The French have a proverb - le meilleur est l'enemie du bon. I found myself irritated at the small ignorance that I sat through in a sermon. Was this an anger I should have had? It was an ignorance I have known of all my life. I was like everyone else born into it. It is a limitation to our language that is from our beginning. Why should I be angry? Because the limitation attempts to define faith and fails to see that it is appealing to a power structure and not to love.
I imagined the proverb in Hebrew הטוב האיב מהטוב and I back translated it - without using the word better since Hebrew doesn't really have comparative forms. The battle is with the light that it was good. Elohim did not see the light and say - that'll do. Was there anything better than the light? When we taste and see, (Psalm 34:8-9) are we looking for the better? Like those chorus daughters of Zion in the Song! (Song 5:9)
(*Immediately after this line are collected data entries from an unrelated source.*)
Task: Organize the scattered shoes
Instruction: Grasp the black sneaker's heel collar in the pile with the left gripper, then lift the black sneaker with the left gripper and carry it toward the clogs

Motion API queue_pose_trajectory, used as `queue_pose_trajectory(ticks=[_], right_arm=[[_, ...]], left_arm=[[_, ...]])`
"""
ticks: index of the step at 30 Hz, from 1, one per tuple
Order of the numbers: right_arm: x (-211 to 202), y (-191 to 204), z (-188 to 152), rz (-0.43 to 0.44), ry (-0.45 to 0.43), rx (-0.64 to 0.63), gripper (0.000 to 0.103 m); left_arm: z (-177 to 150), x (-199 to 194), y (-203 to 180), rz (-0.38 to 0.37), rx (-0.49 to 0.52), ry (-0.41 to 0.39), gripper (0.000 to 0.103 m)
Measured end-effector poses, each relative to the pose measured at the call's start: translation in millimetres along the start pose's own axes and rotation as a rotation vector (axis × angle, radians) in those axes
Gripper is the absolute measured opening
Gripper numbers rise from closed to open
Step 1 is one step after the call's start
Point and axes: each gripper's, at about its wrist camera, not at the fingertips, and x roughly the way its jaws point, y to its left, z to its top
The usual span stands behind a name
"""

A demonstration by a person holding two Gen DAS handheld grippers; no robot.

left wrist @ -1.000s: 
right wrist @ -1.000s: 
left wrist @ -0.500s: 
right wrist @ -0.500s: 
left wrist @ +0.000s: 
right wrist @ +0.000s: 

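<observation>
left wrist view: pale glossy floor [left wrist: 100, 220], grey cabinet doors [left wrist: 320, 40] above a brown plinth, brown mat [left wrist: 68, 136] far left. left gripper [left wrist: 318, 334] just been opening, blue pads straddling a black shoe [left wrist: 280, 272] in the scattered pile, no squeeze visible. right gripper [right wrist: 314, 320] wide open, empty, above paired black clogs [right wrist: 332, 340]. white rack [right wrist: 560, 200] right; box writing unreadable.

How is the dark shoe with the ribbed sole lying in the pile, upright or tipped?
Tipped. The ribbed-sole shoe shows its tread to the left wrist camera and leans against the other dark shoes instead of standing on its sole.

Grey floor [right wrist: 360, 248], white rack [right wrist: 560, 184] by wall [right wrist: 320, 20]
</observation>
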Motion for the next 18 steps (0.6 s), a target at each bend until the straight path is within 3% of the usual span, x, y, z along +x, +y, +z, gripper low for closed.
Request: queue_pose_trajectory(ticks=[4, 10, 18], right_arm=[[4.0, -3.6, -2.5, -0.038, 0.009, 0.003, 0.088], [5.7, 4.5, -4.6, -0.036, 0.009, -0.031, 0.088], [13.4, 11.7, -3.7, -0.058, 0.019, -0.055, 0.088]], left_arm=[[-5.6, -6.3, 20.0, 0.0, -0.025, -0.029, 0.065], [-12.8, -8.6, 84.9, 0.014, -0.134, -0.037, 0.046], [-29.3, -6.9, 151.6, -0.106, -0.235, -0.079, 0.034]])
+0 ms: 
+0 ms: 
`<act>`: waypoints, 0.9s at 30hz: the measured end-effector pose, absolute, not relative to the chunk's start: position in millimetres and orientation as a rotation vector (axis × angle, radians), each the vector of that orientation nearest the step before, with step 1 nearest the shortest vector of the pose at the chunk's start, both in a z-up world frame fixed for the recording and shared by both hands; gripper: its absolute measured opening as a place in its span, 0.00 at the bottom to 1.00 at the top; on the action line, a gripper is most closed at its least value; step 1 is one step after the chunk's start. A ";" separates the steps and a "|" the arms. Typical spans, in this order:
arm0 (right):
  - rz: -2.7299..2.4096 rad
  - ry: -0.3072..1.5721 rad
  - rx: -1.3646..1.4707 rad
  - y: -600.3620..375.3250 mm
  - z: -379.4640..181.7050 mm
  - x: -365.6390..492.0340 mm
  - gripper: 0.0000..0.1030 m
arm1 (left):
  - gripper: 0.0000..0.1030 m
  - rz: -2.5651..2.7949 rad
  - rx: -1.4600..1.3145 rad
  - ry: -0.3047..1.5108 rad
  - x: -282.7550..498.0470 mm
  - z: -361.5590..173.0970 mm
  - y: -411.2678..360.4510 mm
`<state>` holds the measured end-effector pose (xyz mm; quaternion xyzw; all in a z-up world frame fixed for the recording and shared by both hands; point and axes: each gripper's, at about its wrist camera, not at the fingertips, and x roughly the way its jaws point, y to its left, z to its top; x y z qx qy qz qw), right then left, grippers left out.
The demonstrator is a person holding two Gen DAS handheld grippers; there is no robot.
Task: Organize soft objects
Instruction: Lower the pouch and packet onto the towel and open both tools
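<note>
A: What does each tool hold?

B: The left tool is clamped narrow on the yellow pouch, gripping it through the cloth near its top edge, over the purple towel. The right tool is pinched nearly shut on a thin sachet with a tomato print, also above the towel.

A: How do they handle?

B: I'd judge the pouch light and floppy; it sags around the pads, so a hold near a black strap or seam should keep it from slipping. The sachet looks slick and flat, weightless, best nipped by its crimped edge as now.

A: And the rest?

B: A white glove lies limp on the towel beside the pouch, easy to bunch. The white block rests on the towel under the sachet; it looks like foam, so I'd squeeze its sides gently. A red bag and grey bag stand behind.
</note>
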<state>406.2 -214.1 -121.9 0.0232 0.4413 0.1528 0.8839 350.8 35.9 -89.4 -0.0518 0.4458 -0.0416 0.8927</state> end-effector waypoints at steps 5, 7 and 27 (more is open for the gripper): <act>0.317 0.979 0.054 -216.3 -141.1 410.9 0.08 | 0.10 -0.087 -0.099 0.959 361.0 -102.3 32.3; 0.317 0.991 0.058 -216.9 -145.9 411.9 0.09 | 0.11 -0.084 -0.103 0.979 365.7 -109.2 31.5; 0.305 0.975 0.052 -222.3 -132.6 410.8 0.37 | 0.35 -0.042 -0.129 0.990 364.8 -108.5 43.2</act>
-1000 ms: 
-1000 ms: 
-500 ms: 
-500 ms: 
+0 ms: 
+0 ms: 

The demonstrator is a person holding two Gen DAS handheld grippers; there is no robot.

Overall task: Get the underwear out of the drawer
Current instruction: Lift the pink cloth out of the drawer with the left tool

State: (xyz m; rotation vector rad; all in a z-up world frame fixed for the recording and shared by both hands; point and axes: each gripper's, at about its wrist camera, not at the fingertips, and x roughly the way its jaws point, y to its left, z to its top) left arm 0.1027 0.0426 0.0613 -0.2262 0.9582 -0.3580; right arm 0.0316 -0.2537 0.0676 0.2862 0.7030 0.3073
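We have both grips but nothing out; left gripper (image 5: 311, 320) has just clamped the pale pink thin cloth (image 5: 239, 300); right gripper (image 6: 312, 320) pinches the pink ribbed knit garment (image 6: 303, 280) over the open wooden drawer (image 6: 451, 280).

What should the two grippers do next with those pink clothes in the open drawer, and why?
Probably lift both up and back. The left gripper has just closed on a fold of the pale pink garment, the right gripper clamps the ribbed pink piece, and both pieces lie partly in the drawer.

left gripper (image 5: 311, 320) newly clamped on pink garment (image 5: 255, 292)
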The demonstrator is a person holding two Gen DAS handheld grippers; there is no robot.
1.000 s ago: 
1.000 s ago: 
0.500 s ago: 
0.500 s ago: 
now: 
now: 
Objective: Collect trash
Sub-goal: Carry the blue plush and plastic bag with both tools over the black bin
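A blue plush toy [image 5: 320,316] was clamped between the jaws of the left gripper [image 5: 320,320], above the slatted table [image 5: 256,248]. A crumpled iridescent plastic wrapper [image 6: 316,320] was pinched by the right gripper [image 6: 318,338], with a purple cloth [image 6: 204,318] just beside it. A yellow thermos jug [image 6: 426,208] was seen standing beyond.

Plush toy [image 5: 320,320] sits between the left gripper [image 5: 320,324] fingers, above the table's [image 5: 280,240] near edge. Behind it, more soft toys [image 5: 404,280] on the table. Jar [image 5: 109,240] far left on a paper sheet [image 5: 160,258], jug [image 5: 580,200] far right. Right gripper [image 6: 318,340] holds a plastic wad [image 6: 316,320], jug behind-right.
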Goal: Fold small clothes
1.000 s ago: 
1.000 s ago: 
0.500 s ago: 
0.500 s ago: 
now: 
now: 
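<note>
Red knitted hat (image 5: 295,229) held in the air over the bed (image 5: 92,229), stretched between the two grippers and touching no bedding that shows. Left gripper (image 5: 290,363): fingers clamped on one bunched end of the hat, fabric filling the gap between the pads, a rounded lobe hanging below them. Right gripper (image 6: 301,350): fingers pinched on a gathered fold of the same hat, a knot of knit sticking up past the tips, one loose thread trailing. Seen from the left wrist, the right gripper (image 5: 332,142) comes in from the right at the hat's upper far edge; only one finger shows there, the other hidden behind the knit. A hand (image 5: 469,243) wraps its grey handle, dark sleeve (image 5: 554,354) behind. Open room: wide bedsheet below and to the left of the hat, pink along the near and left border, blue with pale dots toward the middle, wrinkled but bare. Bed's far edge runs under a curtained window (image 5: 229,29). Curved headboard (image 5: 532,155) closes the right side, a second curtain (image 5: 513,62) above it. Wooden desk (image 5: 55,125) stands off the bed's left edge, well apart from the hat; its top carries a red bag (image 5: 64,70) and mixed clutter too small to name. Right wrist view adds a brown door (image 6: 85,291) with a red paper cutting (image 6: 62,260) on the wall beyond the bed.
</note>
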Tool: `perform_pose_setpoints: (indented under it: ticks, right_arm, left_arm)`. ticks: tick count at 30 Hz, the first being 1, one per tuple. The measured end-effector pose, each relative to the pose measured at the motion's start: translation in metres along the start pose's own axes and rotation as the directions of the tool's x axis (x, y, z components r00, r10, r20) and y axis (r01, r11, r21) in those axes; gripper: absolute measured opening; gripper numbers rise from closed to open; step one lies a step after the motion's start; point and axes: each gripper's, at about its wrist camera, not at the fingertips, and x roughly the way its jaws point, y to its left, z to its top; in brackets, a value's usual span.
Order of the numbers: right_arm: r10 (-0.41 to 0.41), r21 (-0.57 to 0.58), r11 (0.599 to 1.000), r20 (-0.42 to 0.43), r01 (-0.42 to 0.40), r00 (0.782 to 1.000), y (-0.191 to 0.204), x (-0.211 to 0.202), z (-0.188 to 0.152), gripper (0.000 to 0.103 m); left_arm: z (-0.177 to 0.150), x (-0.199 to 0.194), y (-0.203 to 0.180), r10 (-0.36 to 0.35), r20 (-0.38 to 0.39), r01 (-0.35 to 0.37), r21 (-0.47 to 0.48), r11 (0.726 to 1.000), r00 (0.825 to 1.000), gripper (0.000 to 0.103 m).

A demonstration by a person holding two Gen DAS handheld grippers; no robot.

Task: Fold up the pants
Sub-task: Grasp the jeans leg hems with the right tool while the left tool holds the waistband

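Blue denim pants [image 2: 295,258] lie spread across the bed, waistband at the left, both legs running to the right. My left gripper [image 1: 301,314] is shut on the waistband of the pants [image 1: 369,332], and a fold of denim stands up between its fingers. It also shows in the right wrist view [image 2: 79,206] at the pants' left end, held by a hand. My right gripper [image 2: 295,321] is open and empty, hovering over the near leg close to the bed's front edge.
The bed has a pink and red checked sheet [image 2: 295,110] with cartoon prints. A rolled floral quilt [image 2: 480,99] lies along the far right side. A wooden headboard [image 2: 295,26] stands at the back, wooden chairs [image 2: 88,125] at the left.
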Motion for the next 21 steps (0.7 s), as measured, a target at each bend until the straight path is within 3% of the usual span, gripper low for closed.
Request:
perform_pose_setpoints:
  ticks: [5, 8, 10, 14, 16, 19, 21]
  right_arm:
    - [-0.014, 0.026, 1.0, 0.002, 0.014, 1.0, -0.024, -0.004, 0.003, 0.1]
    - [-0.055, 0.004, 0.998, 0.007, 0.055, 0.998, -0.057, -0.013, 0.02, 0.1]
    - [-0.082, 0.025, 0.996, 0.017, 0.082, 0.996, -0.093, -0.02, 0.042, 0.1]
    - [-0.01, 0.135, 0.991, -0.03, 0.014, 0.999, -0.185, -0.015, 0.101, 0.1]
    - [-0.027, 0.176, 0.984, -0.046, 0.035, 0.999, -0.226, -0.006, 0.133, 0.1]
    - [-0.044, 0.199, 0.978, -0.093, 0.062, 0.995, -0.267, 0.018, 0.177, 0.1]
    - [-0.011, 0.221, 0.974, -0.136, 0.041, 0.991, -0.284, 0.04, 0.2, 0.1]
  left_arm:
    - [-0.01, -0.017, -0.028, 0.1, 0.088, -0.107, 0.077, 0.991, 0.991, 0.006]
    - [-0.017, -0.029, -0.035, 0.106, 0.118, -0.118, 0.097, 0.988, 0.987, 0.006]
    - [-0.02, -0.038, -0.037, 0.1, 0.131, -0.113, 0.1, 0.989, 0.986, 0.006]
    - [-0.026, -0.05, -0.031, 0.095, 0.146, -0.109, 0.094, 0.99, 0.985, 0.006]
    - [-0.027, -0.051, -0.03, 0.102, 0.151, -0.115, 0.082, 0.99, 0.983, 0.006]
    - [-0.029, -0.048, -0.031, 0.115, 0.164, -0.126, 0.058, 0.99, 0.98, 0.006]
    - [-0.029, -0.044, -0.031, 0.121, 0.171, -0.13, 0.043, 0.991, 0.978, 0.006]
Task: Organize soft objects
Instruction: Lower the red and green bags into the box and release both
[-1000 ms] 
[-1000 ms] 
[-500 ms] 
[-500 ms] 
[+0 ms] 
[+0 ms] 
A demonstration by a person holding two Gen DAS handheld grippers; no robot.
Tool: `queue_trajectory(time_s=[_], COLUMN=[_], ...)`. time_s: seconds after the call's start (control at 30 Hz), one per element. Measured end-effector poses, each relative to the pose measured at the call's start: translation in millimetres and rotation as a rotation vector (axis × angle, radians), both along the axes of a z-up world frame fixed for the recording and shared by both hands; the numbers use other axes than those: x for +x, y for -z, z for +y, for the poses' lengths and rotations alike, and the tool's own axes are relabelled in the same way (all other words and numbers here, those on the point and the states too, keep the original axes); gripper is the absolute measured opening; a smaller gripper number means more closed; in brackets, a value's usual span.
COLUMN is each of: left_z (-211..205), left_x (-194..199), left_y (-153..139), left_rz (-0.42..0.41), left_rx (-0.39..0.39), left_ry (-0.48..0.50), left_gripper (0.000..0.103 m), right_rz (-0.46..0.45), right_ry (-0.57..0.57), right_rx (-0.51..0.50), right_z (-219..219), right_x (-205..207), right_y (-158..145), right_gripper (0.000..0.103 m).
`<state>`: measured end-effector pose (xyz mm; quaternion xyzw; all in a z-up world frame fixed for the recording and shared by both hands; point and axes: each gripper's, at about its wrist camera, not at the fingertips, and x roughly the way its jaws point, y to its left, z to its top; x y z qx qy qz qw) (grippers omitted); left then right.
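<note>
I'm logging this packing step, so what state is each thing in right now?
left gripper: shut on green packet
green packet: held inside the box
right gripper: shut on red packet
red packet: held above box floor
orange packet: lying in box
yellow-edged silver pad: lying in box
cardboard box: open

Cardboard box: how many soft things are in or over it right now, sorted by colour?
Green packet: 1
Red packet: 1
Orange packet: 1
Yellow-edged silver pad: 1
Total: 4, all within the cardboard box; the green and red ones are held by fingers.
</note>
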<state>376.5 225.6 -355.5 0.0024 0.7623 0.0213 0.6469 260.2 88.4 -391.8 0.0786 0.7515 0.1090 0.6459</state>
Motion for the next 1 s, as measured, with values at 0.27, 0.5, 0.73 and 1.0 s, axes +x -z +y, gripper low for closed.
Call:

Now you will know I am struggling with Ecclesiastes. The declaimer-philosopher-king-preacher is trying to work out from his position of richness what in the life of the world is not futile. (Bored with the irritating sermon, I read some of Ecclesiastes in the New English Bible and I see they chose futility for havel. Nice, I said to my heart, I am not so out to lunch in my picking of glosses as I might have thought.)
But I am not making the assumption that 'x m-y' in Hebrew necessarily means x is better than y. It might mean something quite different if we are not too quick in our juxtapositioning and comparisons as we normally are when we read. Must we put everything on a 10 point scale? My mother-in-law used to say - comparisons are odious. A good sentiment much of the time. It's the usual problem - we ought not to jump to the conclusion that we know the meaning and can therefore communicate it with 'plain' or 'natural' English. Meaning and understanding come from something much deeper - like the name I heard this morning for the lad, Derin, which in Turkish means 'deep'.
The same day as the sermon, we heard the 3rd symphony of Sibelius played wonderfully by the Greater Victoria Youth Orchestra. The third movement is first like a set of cells of what eventually emerges as the final theme. It is like humanity and like my thoughts before they emerge. There is a grand theme but it is first perceived in snatches.
Like the sermon on money and faith, a misrepresentation of both though there was some use in it, my reflections on Ecclesiastes are suffering confusion. In some ways I don't even want the translation to 'make sense' - perhaps it should be rendered in the rhyming doggerel of Dr Seuss.
Say to me, my Hebraic friends - how would you back translate הטוב האיב מהטוב if you found this phrase in front of you? Hellenistic ones, please also try too. Does Greek have comparatives? Is this prefiguring the dissociation of good from good and the failure of satisfaction all over again? Why is satisfactory an inadequate word in our language?